In the first 1 to 3 days, protect the ankle by limiting movement and avoiding activities that increase pain. Elevate it above heart level to help fluid drain. Use compression with a bandage or tape to control swelling. One counterintuitive recommendation: avoid anti-inflammatory medications during this early window. The inflammatory response is your body’s repair mechanism, and suppressing it with drugs, especially at higher doses, may actually slow long-term healing.

After those initial days, the focus shifts to active recovery. Start adding gentle, pain-free movement and gradually increase the load on the ankle. The mechanical stress of walking and exercising actually stimulates ligament repair through a process where cells respond to physical force by building stronger tissue. Pain-free cardiovascular activity, like cycling or swimming, helps increase blood flow to the injury and keeps you moving without stressing the ankle directly. Staying optimistic matters too. Catastrophizing, fear of re-injury, and depression are all associated with slower recovery and worse outcomes.

When You’re Ready to Return to Activity

Feeling less pain doesn’t mean the ankle is ready for sports or intense exercise. An international consensus framework identifies five key areas that need to recover before returning to full activity: pain levels, ankle range of motion and strength, your own confidence in the ankle’s stability, balance and coordination, and the ability to perform sport-specific movements like hopping, jumping, cutting, and completing a full training session without problems.

There are no universally agreed-upon cutoff scores for these tests, which means the decision is somewhat individualized. But the principle is clear: you should be able to perform the demands of your activity at full intensity, without pain or a sense of instability, before returning. Rushing back based on a calendar date rather than functional readiness is a common mistake.

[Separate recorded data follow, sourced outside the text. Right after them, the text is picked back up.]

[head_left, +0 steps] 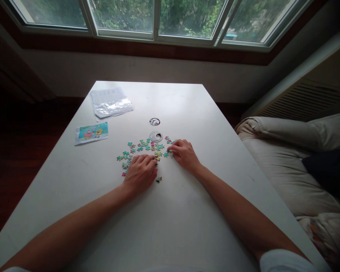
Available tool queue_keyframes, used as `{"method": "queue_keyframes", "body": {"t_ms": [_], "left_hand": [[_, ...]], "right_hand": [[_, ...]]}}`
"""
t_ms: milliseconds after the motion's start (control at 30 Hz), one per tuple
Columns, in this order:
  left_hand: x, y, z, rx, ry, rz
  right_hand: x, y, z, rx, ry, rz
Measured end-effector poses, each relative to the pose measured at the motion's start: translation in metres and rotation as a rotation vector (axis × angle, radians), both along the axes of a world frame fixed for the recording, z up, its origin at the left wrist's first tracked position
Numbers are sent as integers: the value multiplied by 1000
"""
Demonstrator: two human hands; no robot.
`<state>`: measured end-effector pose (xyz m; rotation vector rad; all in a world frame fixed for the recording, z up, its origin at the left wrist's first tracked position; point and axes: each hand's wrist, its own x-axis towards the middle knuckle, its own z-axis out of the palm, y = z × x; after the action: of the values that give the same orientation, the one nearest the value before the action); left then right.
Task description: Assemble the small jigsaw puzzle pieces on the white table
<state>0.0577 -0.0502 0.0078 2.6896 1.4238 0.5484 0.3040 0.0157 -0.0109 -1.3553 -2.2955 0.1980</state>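
Observation:
Small jigsaw pieces (143, 143) in teal, pink and yellow lie scattered across the middle of the table. Among them, my left hand (140, 172) rests palm down with its fingers bent and close together, covering some of them. A yellow jigsaw piece (158, 155) shows right at its index fingertip; what lies under the fingers is hidden. One loose dark-and-green piece (159, 180) is just below that hand. On the right of the spread, my right hand (184, 154) has thumb and index finger pinched at a teal jigsaw piece (166, 154).
A cartoon picture card (92, 132) lies on the left of the white table (204, 226). Behind it are papers in a clear plastic sleeve (112, 102). Two round inserts (155, 136) sit in the tabletop beyond the pieces. A beige sofa (272, 151) stands at the right.

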Motion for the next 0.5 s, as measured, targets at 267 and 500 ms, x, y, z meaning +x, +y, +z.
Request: {"method": "queue_keyframes", "body": {"t_ms": [267, 500], "left_hand": [[0, 0, 3, -5, 2, -3], [0, 1, 3, -7, 13, 3]], "right_hand": [[-2, -2, 4, -15, -12, -19], [-4, -4, 3, -27, -1, 30]]}}
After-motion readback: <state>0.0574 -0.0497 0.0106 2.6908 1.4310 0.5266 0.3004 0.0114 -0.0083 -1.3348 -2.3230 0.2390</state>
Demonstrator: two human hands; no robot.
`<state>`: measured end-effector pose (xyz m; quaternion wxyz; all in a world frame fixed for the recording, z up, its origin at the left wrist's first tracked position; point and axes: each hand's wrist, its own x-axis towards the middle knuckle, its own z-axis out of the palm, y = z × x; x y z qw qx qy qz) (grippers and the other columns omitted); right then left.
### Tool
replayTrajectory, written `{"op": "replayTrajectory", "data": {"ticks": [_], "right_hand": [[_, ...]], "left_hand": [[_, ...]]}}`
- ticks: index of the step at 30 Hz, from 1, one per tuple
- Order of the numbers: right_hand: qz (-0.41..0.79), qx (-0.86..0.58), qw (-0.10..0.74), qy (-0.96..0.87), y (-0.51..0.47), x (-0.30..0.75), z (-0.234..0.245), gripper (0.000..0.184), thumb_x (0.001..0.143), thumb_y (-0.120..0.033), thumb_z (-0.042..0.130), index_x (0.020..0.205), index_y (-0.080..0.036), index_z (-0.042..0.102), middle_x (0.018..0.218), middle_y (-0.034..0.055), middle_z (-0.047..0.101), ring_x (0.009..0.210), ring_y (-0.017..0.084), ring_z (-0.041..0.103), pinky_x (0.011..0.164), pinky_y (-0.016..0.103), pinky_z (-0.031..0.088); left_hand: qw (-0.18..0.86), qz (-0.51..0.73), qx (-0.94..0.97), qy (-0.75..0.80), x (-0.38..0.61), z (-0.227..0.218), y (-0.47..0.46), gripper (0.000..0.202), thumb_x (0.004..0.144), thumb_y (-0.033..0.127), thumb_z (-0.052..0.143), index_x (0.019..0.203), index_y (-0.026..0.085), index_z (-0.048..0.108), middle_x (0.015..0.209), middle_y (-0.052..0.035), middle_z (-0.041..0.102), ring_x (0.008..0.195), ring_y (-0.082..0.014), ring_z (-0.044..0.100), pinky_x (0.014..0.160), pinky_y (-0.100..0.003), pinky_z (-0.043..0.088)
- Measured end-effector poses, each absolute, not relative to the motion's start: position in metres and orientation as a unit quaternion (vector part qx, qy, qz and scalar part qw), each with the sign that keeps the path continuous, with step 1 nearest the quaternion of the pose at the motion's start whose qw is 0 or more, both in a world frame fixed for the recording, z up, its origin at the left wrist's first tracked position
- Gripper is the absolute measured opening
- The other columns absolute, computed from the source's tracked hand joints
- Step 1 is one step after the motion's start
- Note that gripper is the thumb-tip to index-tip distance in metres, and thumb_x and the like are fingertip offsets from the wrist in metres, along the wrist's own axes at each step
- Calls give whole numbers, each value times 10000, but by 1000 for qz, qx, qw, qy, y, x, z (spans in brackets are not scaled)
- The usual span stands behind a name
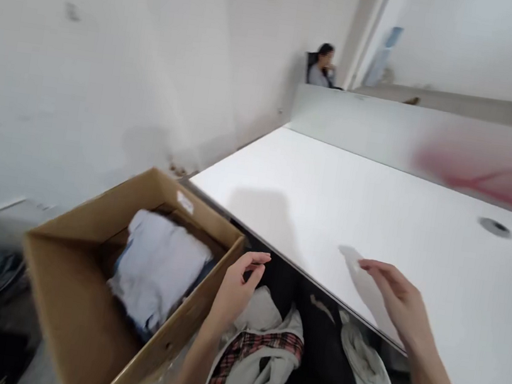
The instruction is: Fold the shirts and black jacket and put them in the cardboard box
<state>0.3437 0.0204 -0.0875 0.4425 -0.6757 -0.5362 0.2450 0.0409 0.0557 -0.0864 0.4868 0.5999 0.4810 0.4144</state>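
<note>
My left hand [236, 291] hangs in the air just right of a brown cardboard box [87, 238], its curled fingers close to the box's near right rim and holding nothing. Inside the box lies a crumpled pale blue cloth garment [157, 267], with something darker showing under its edge. My right hand [398, 298] is over the front edge of a white table [329, 215], its fingers loosely together. It holds nothing, and its shadow falls on the tabletop.
A frosted partition with a red smear [478, 172] stands along the table's far side. The tabletop has a round cable grommet [495, 227]. A seated person [321, 68] is at the far end. Plaid and grey clothing [252, 357] lies on my lap.
</note>
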Motion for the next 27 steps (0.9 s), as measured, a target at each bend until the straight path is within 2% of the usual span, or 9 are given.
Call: {"op": "replayTrajectory", "data": {"ticks": [2, 5, 7, 10, 14, 20, 24, 27], "right_hand": [[184, -750, 472, -426, -22, 387, -99, 290, 814, -487, 519, 894, -242, 651, 1011, 42, 686, 1024, 267, 608, 963, 427, 426], [117, -812, 472, -323, -86, 427, -114, 294, 791, -501, 508, 865, -254, 651, 970, 44, 693, 990, 289, 621, 935, 459, 443], [82, -838, 461, -280, -124, 440, -122, 292, 787, -500, 487, 867, -273, 652, 955, 49, 696, 962, 301, 631, 892, 473, 468], [34, -865, 446, -228, -166, 446, -132, 302, 782, -476, 469, 900, -269, 655, 946, 65, 707, 918, 299, 649, 828, 456, 504], [-31, -883, 409, -231, -187, 454, -139, 347, 813, -404, 430, 983, -213, 664, 1085, 84, 685, 1031, 274, 624, 890, 417, 493], [-85, -912, 244, -319, -184, 529, -136, 387, 851, -227, 379, 1136, -169, 635, 1235, 112, 609, 1154, 254, 551, 989, 417, 431], [-38, -953, 84, -289, -176, 604, -124, 456, 855, -145, 373, 1282, -133, 532, 1350, 132, 509, 1222, 252, 484, 992, 374, 413], [-11, -961, 24, -274, -162, 660, -116, 458, 865, -161, 396, 1310, -129, 500, 1376, 159, 469, 1200, 288, 481, 971, 406, 411]], "left_hand": [[483, 363, 658, 449, 71, -80, 69, 251, 881, 327, 475, 1009, 196, 647, 1096, -72, 665, 997, -207, 602, 838, -294, 465], [477, 301, 725, 395, 115, -75, 87, 246, 893, 326, 453, 1001, 207, 641, 1070, -60, 669, 964, -204, 605, 737, -276, 477], [465, 271, 766, 351, 146, -76, 94, 236, 902, 304, 436, 1008, 217, 628, 1088, -49, 660, 991, -201, 595, 769, -290, 480], [441, 235, 825, 263, 191, -81, 99, 226, 910, 244, 412, 1025, 226, 605, 1095, -35, 649, 1057, -190, 569, 891, -330, 457], [390, 175, 890, 158, 250, -87, 95, 232, 895, 163, 408, 1032, 227, 584, 1082, -31, 645, 1079, -186, 556, 950, -360, 437], [287, 108, 951, -32, 344, -98, 83, 242, 869, 105, 431, 1036, 204, 577, 1088, -38, 649, 1064, -193, 566, 963, -380, 438], [273, 122, 951, -74, 383, -113, 82, 253, 879, 102, 412, 1057, 179, 574, 1145, -65, 627, 1105, -205, 542, 1002, -417, 409], [267, 143, 949, -86, 390, -122, 85, 256, 898, 112, 389, 1074, 163, 567, 1166, -70, 616, 1131, -199, 521, 1026, -421, 391]]}}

The Risk of Chronic Instability

About 36% of people who sprain their ankle for the first time go on to develop chronic ankle instability, a condition where the ankle continues to feel loose, gives way during activity, or sprains repeatedly. That’s more than one in three people, which makes proper rehabilitation more important than many realize.

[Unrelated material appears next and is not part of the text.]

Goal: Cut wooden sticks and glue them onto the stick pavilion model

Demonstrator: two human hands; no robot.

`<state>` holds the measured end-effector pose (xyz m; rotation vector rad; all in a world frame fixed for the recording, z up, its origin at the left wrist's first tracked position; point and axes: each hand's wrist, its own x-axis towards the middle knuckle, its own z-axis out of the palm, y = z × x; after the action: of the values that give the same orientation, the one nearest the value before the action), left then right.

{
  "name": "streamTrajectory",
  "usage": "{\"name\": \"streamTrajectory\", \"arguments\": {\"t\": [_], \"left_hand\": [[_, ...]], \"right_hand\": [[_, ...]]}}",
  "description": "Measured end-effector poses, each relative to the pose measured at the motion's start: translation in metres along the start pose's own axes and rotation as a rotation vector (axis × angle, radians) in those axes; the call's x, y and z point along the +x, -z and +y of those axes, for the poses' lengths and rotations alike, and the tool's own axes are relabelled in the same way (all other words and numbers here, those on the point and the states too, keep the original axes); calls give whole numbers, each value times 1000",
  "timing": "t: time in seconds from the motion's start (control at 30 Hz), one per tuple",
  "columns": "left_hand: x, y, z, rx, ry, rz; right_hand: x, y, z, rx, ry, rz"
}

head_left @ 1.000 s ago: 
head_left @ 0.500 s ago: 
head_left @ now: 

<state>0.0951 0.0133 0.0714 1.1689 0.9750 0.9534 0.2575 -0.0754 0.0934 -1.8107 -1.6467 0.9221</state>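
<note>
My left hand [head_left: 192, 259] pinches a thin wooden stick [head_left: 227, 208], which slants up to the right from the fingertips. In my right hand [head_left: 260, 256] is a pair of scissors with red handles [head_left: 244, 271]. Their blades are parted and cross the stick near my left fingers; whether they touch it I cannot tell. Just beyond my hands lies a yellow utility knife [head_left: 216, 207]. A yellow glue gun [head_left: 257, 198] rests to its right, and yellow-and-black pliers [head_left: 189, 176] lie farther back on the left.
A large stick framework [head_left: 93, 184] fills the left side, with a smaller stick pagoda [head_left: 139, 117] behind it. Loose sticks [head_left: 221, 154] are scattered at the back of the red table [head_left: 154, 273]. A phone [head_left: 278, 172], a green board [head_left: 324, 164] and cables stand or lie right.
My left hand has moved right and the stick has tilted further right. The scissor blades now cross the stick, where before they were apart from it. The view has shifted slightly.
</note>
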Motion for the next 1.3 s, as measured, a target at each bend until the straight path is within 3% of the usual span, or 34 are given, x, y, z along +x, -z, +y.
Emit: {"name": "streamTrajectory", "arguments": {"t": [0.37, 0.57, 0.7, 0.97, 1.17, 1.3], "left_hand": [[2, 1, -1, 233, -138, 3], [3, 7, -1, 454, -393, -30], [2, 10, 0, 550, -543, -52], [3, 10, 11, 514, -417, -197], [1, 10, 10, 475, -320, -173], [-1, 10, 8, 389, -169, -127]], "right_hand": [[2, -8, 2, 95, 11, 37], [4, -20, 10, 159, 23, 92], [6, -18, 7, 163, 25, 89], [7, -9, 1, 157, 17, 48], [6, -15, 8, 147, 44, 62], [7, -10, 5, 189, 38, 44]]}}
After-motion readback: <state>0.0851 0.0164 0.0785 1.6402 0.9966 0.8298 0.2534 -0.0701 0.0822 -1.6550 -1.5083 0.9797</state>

Chronic instability isn’t just about the ligament failing to heal. It also involves changes in how your brain senses the ankle’s position. The nerve endings in and around the ligament get damaged during a sprain, which impairs your balance and coordination on that side. This is why balance exercises, like standing on one foot or using a wobble board, are a standard part of ankle sprain rehab. They retrain the connection between the ankle and the brain, reducing the chance of future sprains.

If your ankle still feels unstable or gives way months after a sprain, that pattern is unlikely to resolve on its own. Structured physical therapy focused on strength and balance can make a significant difference, and in some cases of persistent instability, surgical repair of the ligament is an option.

Signs Your Injury May Be More Serious

Most ankle sprains don’t need imaging, but certain signs suggest you could have a fracture instead of, or in addition to, a sprain. Emergency physicians use a set of criteria to decide whether an X-ray is needed. The key red flags are tenderness when pressing on the bony bumps on either side of the ankle (not just general swelling), tenderness at the base of the small toe-side foot bone or the bone on the inner arch, and inability to take four steps immediately after the injury. If any of these apply, an X-ray is warranted to rule out a break.

Severe bruising that spreads quickly, a visible deformity, or complete inability to bear any weight also deserve prompt medical evaluation. A fracture that’s mistaken for a sprain and treated at home can lead to improper healing and long-term problems.